I’m trying to improve a NER model for ancient Greek, a low resource language, with a transformer (spaCy model to be trained with 4000 NER annotations produced with Prodigy). I tried to pretrain my own transformer with the largest corpus I could build (1.7 GB), but this model negatively impacts the overall accuracy of the spaCy model: from 85 to 40. (I do not know why this is happening: too little pretraining data?)

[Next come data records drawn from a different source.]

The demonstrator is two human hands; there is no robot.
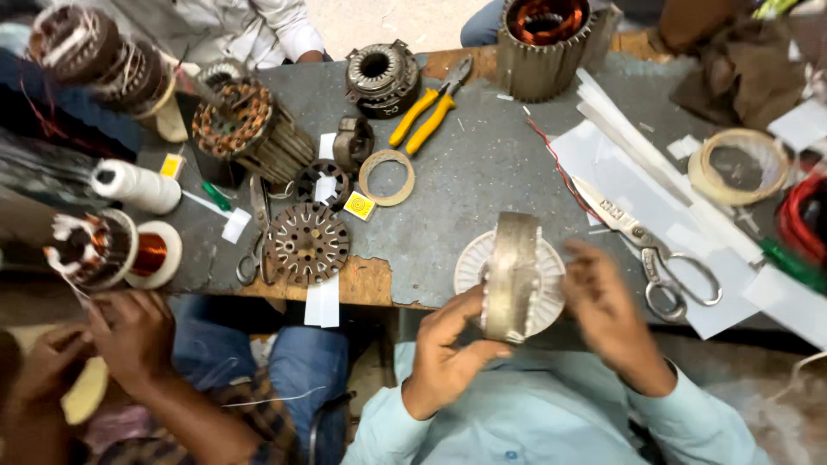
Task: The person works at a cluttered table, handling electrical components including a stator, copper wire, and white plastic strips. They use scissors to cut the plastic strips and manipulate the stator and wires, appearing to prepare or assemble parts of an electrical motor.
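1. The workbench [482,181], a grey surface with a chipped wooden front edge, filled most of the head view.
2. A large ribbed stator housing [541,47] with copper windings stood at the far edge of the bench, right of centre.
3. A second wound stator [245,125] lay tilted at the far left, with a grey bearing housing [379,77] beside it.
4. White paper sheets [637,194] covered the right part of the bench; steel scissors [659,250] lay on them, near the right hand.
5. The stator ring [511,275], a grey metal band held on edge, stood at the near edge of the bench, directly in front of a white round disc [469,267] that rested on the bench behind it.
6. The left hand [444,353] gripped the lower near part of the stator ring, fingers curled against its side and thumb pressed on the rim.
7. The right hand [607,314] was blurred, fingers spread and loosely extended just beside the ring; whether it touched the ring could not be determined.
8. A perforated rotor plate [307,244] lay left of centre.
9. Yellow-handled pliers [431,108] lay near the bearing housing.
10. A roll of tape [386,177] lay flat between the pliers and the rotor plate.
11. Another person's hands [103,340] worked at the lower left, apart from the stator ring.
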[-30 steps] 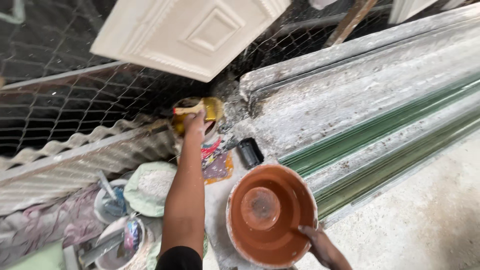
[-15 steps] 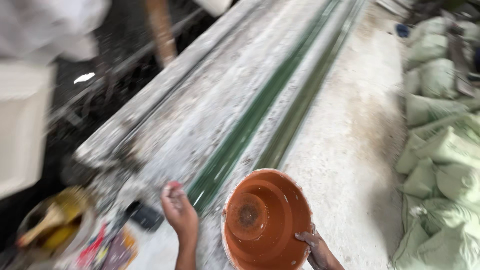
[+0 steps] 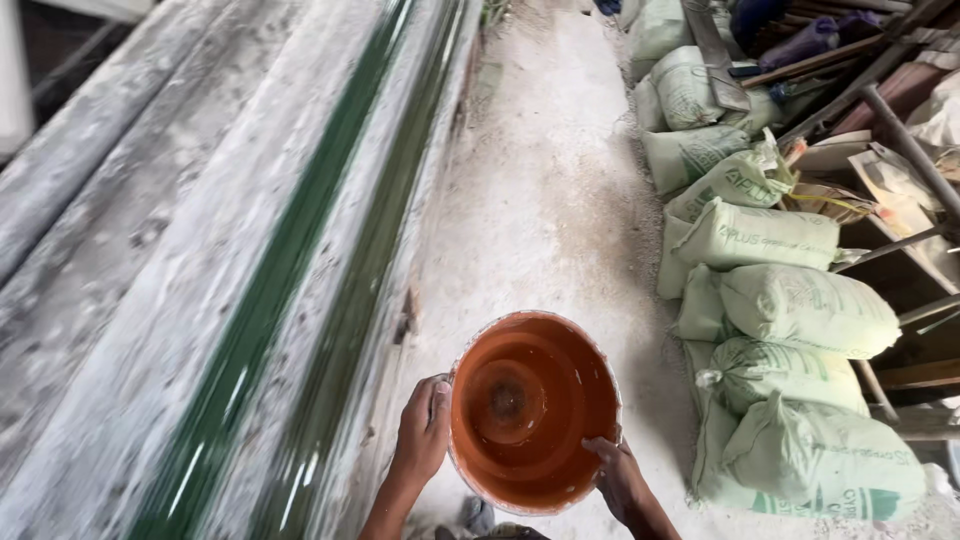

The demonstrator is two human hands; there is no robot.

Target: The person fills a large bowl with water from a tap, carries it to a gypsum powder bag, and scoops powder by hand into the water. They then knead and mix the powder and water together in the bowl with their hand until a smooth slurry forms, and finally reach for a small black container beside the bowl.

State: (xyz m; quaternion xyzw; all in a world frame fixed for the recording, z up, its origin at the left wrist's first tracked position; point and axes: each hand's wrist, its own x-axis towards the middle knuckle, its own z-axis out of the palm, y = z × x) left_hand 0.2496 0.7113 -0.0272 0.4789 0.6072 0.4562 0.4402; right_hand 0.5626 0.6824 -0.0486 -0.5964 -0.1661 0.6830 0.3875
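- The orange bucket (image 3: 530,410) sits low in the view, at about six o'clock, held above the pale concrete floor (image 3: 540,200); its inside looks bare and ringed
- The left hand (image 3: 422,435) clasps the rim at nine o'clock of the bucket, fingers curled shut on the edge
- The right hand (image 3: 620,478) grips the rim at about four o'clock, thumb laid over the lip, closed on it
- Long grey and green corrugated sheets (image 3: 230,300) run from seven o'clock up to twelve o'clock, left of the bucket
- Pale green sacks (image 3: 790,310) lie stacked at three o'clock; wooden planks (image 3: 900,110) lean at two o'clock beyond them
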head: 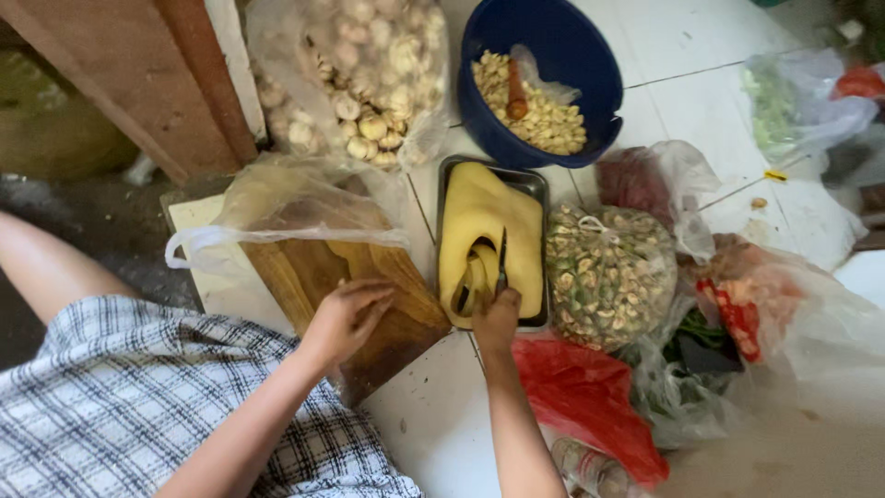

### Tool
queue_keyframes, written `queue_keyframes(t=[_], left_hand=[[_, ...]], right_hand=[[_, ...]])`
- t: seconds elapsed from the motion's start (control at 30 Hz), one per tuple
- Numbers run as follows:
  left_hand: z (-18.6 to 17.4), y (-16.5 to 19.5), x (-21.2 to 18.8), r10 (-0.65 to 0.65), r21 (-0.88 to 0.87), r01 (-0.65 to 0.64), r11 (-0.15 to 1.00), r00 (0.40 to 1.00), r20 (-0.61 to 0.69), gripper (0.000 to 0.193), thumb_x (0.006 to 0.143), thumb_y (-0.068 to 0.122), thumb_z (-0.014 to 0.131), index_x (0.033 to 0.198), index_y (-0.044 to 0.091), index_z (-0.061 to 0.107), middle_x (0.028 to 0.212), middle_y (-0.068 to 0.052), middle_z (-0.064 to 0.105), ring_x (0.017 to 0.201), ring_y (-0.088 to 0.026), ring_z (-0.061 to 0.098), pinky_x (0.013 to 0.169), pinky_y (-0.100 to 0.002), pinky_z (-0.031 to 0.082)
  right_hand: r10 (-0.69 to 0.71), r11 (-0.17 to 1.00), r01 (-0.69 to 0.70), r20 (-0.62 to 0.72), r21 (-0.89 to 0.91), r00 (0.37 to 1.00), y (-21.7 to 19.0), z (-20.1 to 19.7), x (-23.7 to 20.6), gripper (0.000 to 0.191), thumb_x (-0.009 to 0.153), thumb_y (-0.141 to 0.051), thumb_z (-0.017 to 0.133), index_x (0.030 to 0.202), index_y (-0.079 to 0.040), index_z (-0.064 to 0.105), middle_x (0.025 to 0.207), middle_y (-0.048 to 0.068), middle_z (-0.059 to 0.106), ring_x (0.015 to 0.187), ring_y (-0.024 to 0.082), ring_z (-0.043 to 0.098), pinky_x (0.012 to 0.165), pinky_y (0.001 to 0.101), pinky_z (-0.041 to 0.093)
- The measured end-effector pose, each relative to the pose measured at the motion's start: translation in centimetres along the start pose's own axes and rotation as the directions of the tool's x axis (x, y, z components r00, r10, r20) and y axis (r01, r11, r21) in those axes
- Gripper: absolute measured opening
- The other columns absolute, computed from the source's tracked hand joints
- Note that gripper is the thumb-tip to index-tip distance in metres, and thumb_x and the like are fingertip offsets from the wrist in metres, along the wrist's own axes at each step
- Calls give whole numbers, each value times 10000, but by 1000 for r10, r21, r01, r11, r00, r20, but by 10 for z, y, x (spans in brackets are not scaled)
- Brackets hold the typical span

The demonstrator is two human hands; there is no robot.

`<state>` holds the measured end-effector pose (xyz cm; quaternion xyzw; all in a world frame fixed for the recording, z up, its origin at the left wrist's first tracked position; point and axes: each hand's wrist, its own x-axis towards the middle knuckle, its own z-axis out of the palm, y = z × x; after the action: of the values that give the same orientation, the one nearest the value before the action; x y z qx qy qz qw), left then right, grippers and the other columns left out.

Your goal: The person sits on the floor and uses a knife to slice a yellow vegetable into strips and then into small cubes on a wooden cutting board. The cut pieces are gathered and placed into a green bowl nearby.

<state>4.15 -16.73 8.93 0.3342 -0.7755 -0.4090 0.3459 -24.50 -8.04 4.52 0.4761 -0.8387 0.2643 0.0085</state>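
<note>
Head view: left hand (346,314) lay flat and empty, fingers spread, on the wooden cutting board (318,272) near its right edge. Right hand (496,318) gripped a knife (501,263) over the yellow slab (484,226) in the metal tray (535,183); bags crowded the tray's right edge.

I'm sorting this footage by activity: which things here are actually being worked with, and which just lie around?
In use:
right hand holding a knife
yellow slab in the metal tray
left hand on the wooden cutting board

Lying about:
blue bowl
bag of garlic
red bag
bag of green pieces
</note>
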Motion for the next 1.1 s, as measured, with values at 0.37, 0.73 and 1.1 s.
queue_keyframes(t=[0.37, 0.73, 1.1], left_hand=[[-27, -1, -62, -25, -92, 21, 996, 999, -45, 250, 849, 11, 686, 1093, 36, 735, 1101, -116, 728, 1008, -288, 708, 878, -346, 560], [-62, 19, -97, -152, -170, 139, 976, 986, -64, 189, 890, 86, 696, 1055, 25, 764, 1037, -105, 749, 906, -220, 715, 767, -303, 560], [-61, 30, -106, -186, -378, 208, 902, 978, 95, 309, 929, 181, 703, 1187, 13, 732, 1176, -147, 705, 1009, -224, 721, 849, -300, 587]], right_hand=[[256, 958, -219, 204, -188, 945, -44, -32, 19, 697, 730, -285, 851, 1191, 42, 443, 1220, 258, 587, 1168, 441, 577, 937, 566, 508], [262, 950, -295, 258, 100, 930, -43, -66, 18, 634, 674, -201, 909, 1137, 65, 567, 1037, 252, 701, 978, 387, 696, 843, 453, 554], [283, 401, -612, 543, 682, 790, -18, -104, -13, 367, 761, -69, 800, 1086, -119, 638, 921, 7, 685, 803, 139, 647, 645, 291, 502]])
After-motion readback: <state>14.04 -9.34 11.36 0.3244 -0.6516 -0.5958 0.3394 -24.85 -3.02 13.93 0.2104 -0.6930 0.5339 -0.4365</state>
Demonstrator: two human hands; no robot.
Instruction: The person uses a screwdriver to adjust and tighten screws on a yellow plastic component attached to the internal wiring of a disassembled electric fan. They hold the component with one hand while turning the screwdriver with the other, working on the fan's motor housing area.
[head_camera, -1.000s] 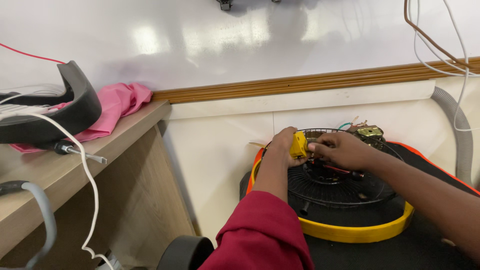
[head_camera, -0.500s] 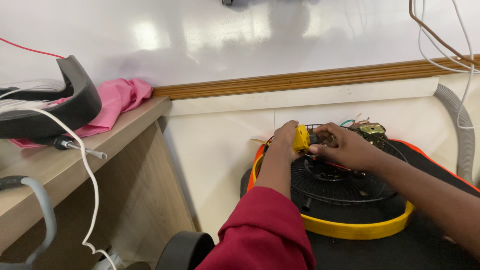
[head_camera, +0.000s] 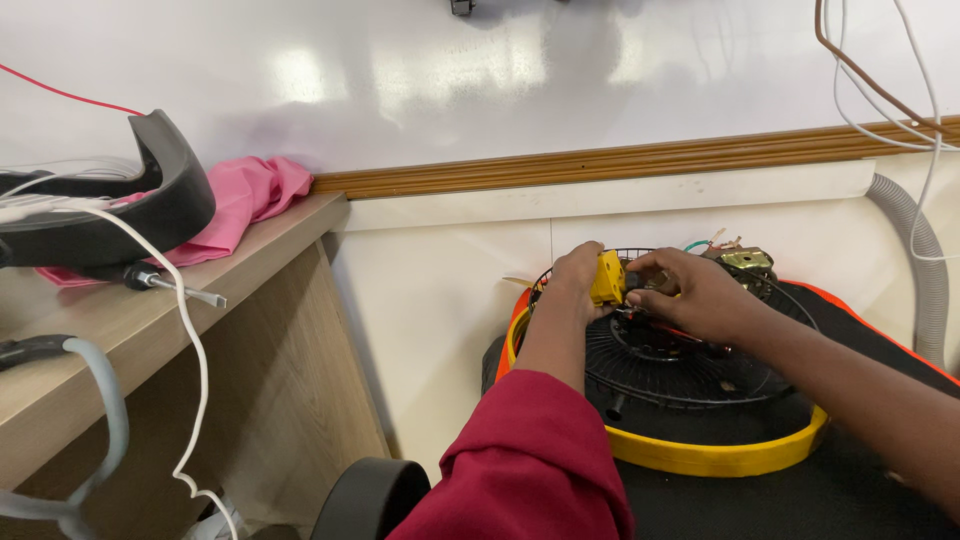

So, I have turned to xlm-roberta-base that brings my model’s accuracy to 91%, but the size of the trained spacy model is huge, twice as large as en_core_web_trf. This must the result of the size of xlm-roberta-base. Which other multilingual transformer I could use that is not bert-base-multilingual, which does not perform as well as roberta for my case. I could not find a distilled version of xlm-roberta-base.
Or, there is a way to reduce the size of the spacy transformer model?
Thanks for the interesting question! The largest part of the XLM-RoBERTa base model is its vocabulary. Since the vocabulary uses ~250,000 pieces, 732MiB of the model's parameters are embeddings.
Did you try the bert-base-greek-uncased-v1 model? Since its vocabulary only consists of only 35,000 pieces, this model is considerably smaller than XLM-RoBERTa-base.
Another solution, which would require implementation work, would be to prune the vocabulary of your finetuned XLM-RoBERTa model. For example, you could run the model over a larger unannotated greek corpus, keep track of which pieces are used, and then remove the embeddings for the pieces that are never used. You could then map the piece identifiers from the tokenizer to the new embedding matrix.
thanks for your response.
I will try both suggestions. I did not use bert-base-greek because it was trained in a modern Greek corpus, and xlm-roberta seems to have included (by mistake I guess) the ancient Greek texts which are on the web. But I will give a tray to bert-base-greek and then see if I can prune xlm-roberta. I will also experiment pretraining tok2vec with the corpus I have and see if I get comparable results.